Not important one bit.
It matters not at all how many hours you spend sitting at your desk and working every day. You can sit there for eight hours a day, seven days a week and it still doesn't matter.
The only thing that does matter is how much writing you do.
You see it's all too easy to sit and work every day thinking that you're being productive.
But you aren’t. Not unless you're writing.
Working on your own as a writer means that you have many tasks to perform all the time; webpage designing, formatting, sending query letters, dealing with emails, researching, submitting, reading and learning.
But the only work you do that really matters is your writing. While all these other tasks are necessary, they’re not important and should be done AS WELL AS your writing not INSTEAD of it.
When you're writing you’re being productive and doing the only thing that is important. Everything else is just prop.
So what should you be doing?
Start every day with your writing. Do it first before you do anything else.
The day before, make a diary of what writing you have to do and any other tasks such as research, formatting, uploading, etc.
Outsource whatever tasks you find boring or difficult to someone who can accomplish them quickly and cheaply. This will free up more time for your writing.
Keep a daily diary of work you have to do and you're writing.
But make a list of things to do not the hours that you intend to work.
What I mean by this is that, say for instance, you decide to drop your kids at school and work from nine till three, while they're gone. That is a mistake.
When people go to work everyday and have set hours to be there, say 9 to 5, then they stretch out their work to fit the time they have to do it.
In Tim Ferris's book, The 4-Hour Work Week, he says that if everyone was given set tasks to do at work with no set hours, they would get their work done in half the time or less and be finished by lunchtime. And he's probably right.
So don't give yourself set hours to work every day.
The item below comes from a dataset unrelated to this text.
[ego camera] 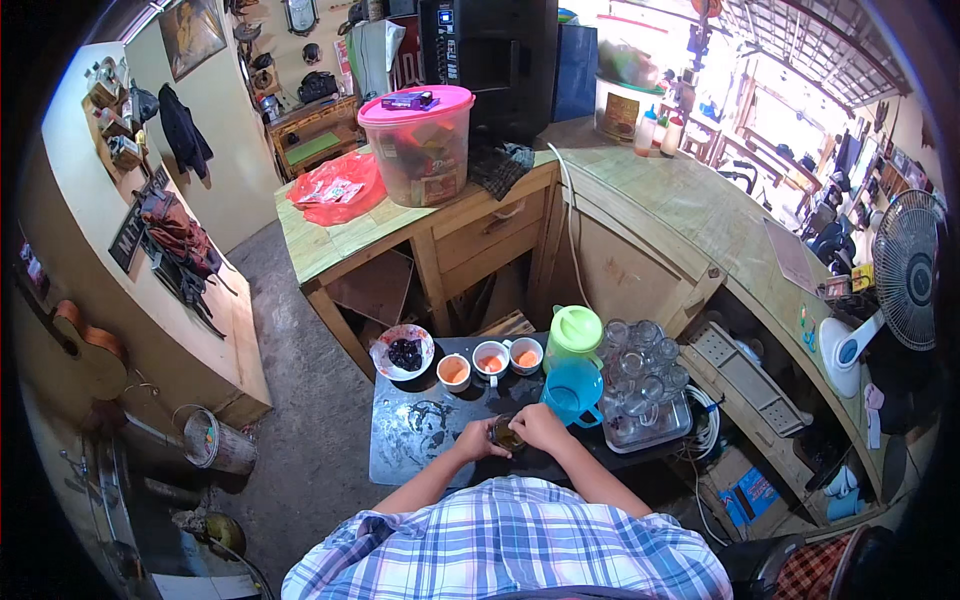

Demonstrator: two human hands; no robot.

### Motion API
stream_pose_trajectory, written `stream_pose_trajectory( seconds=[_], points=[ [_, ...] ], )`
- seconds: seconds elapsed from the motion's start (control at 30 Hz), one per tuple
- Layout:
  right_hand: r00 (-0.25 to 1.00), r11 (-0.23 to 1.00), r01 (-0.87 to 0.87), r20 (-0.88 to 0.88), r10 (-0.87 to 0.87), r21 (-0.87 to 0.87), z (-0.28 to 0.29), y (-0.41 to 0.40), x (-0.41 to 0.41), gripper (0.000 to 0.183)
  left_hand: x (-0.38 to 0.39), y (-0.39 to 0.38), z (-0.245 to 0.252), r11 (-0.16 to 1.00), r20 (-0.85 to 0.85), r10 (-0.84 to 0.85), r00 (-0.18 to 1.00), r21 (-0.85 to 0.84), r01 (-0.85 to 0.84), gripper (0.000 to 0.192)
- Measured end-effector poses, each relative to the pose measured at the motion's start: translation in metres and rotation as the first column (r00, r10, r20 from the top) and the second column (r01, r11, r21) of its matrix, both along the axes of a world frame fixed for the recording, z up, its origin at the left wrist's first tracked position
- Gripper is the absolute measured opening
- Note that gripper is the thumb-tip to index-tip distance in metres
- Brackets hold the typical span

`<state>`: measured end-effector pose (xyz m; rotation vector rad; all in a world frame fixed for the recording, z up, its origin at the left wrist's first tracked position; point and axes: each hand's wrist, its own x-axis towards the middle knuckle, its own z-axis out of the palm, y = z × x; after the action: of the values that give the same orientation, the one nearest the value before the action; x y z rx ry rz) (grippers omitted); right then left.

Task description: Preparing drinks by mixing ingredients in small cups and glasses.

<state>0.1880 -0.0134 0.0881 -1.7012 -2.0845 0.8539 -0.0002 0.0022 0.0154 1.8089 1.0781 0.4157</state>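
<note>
My left hand [475, 442] is wrapped around a small glass jar or cup [504, 436] with something brownish in it, low over the dark tabletop [416, 461]. At its rim, the fingers of my right hand [541, 427] are bent; whether they pinch something small is hidden. A blue plastic jug [571, 390] stands just beyond my right hand, in front of a lidded green pitcher [576, 330]. Three white cups, the left [454, 373], middle [491, 360] and right [525, 355], hold something orange. Left of them sits a bowl [386, 367] of dark jelly-like pieces [406, 355].
Several upturned glasses [637, 360] crowd a clear tray [649, 431] at the right. Coiled white cable [705, 427] hangs beside it. Beyond the table, a wooden counter [495, 225] carries a pink-lidded tub [420, 150] and a red plastic bag [337, 187]. A fan [911, 270] stands far right.
</note>
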Motion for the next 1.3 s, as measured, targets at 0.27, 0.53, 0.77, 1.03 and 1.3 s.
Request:
stream_pose_trajectory(
  seconds=[0.27, 0.53, 0.77, 1.03, 1.3],
  points=[
    [0.997, 0.986, 0.067, 0.021, -0.071, 0.152, 0.006, -0.001, -0.001, 0.018, -0.001, 0.000, 0.000, 1.000, -0.051, -0.003, 0.999, 0.021, 0.004, 0.078],
    [0.999, 0.987, 0.042, -0.041, -0.036, 0.155, 0.006, -0.001, -0.001, 0.018, -0.001, 0.001, -0.003, 0.999, 0.035, -0.024, 0.999, 0.028, 0.023, 0.076],
    [0.999, 0.987, 0.048, 0.002, -0.048, 0.155, 0.007, -0.002, -0.003, 0.017, 0.000, 0.001, -0.002, 1.000, 0.029, -0.014, 0.999, 0.024, 0.013, 0.076],
    [0.998, 0.985, 0.051, -0.042, -0.044, 0.166, 0.004, -0.001, -0.001, 0.017, -0.002, 0.002, -0.014, 0.999, 0.032, -0.036, 0.999, 0.032, 0.035, 0.080],
    [0.995, 0.957, 0.094, -0.068, -0.079, 0.276, 0.007, -0.001, -0.003, 0.018, -0.001, 0.001, 0.001, 1.000, 0.013, -0.028, 1.000, 0.012, 0.028, 0.080]
  ],
)
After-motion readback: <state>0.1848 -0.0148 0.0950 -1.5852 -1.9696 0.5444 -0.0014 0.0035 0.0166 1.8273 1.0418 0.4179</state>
Give yourself set tasks, and time yourself to see how productive you can be.
Set up each day so that you do your writing first and leave all the other tasks (props) until you've finished your writing for the day.
Usually, the task you start first is the one you spend most time on because once you start you see it through to the end before you start something else.
So make sure your writing always comes first on your daily to-do list.
Do it first and do it longest.
And save all your unimportant work for later.